The 2018 Antipode Royal Geographical Society (with the Institute of British Geographers) Lecture
Trauma Geographies: Broken Bodies and Lethal Landscapes
Derek Gregory
Peter Wall Institute for Advanced Studies and Department of Geography
University of British Columbia
Vancouver, BC, Canada
We’d be delighted if you could join us at the RGS-IBG annual international conference on Wednesday 29 August at Cardiff University for Derek Gregory’s Antipode Lecture, “Trauma Geographies: Broken Bodies and Lethal Landscapes”. The lecture starts at 16:50 (Shared Lecture Theatre, Sir Martin Evans Building), and will be followed by a reception sponsored by Wiley.
Elaine Scarry reminds us that even though “the main purpose and outcome of war is injuring” this “massive fact” can nevertheless “disappear from view along many separate paths”. This presentation traces some of those paths, exploring the treatment and evacuation of the injured and sick in three war zones: the Western Front in the First World War; Afghanistan 2001-2018; and Syria 2012-2018. The movement of casualties from the Western Front inaugurated the modern military-medical machine; it was overwhelmingly concerned with the treatment of combatants, for whom the journey–by stretcher, ambulance, train and boat–was always precarious and painful. Its parts constituted a “machine” in all sorts of ways, but its operation was far from smooth. The contrast with the aerial evacuation and en route treatment of US/UK casualties in Afghanistan is instructive, and at first sight these liquid geographies confirm Steven Pinker’s progressivist theses about “the better angels of our nature”.

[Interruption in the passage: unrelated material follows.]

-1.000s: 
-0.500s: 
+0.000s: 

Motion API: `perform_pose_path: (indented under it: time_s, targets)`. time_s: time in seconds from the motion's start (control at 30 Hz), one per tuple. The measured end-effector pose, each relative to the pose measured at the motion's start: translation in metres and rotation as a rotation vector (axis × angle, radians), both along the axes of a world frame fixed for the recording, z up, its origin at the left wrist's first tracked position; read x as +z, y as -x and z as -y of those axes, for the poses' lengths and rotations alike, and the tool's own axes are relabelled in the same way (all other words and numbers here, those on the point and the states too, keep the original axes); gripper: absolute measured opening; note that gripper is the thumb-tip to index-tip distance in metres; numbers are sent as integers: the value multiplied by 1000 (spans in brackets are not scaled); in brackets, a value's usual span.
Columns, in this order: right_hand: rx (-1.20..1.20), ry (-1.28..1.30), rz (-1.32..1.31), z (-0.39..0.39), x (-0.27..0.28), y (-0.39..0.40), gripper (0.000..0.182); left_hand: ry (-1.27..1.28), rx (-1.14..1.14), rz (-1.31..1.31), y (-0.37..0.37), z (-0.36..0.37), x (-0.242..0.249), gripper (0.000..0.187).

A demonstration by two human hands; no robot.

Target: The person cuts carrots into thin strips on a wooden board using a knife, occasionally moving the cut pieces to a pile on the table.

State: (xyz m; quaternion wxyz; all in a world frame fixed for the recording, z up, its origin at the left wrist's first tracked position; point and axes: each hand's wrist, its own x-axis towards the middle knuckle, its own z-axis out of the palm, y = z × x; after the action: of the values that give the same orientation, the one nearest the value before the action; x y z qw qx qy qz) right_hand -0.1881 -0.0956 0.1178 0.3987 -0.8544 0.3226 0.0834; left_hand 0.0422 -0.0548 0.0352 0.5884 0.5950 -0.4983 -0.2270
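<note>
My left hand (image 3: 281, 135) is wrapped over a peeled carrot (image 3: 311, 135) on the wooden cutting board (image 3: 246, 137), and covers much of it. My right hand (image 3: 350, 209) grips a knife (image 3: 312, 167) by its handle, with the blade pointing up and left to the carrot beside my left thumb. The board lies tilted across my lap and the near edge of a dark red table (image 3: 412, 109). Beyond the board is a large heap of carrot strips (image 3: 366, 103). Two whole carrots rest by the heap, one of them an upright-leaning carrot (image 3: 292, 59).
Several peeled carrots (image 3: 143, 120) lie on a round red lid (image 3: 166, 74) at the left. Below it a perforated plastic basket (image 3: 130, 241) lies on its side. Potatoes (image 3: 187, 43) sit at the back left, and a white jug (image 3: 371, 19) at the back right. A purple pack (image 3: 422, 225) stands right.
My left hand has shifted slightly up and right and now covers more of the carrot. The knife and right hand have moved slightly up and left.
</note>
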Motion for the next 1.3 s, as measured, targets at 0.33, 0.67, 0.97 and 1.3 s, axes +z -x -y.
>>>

But this impression has to be radically revised once Afghan casualties are taken into account–both combatant and civilian–and it is dispelled altogether by the fate of the sick and wounded in rebel-controlled areas of Syria. For most of them treatment was dangerous, almost always improvised and ever more precarious as hospitals and clinics were routinely targeted and medical supplies disrupted, and evacuation impossible as multiple sieges brutally and aggressively tightened. Later modern war has many modalities, and the broken bodies that are moved–or immobilised–in its lethal landscapes reveal that the “therapeutic geographies” mapped so carefully by Omar Dewachi and others continue to be haunted by the ghosts of cruelty and suffering that stalked the battlefield of the Civil War in the years following Lincoln’s original appeal to those “better angels”.
Derek Gregory is Peter Wall Distinguished Professor at the University of British Columbia. He graduated from Cambridge with a double starred First and was appointed to the faculty there at the age of 22. His early work focused on historical geographies of industrialization and on social theory. He moved to UBC in 1989, where his research has focused on the ways in which modern war has–and has not–changed in the 20th and 21st centuries. After 9/11 much of his work addressed military and paramilitary violence in the Middle East (notably in The Colonial Present: Afghanistan, Palestine, Iraq [Wiley-Blackwell, 2004]) but more recently he has mapped the trajectory of Euro‐American military power from 1914 through to the present.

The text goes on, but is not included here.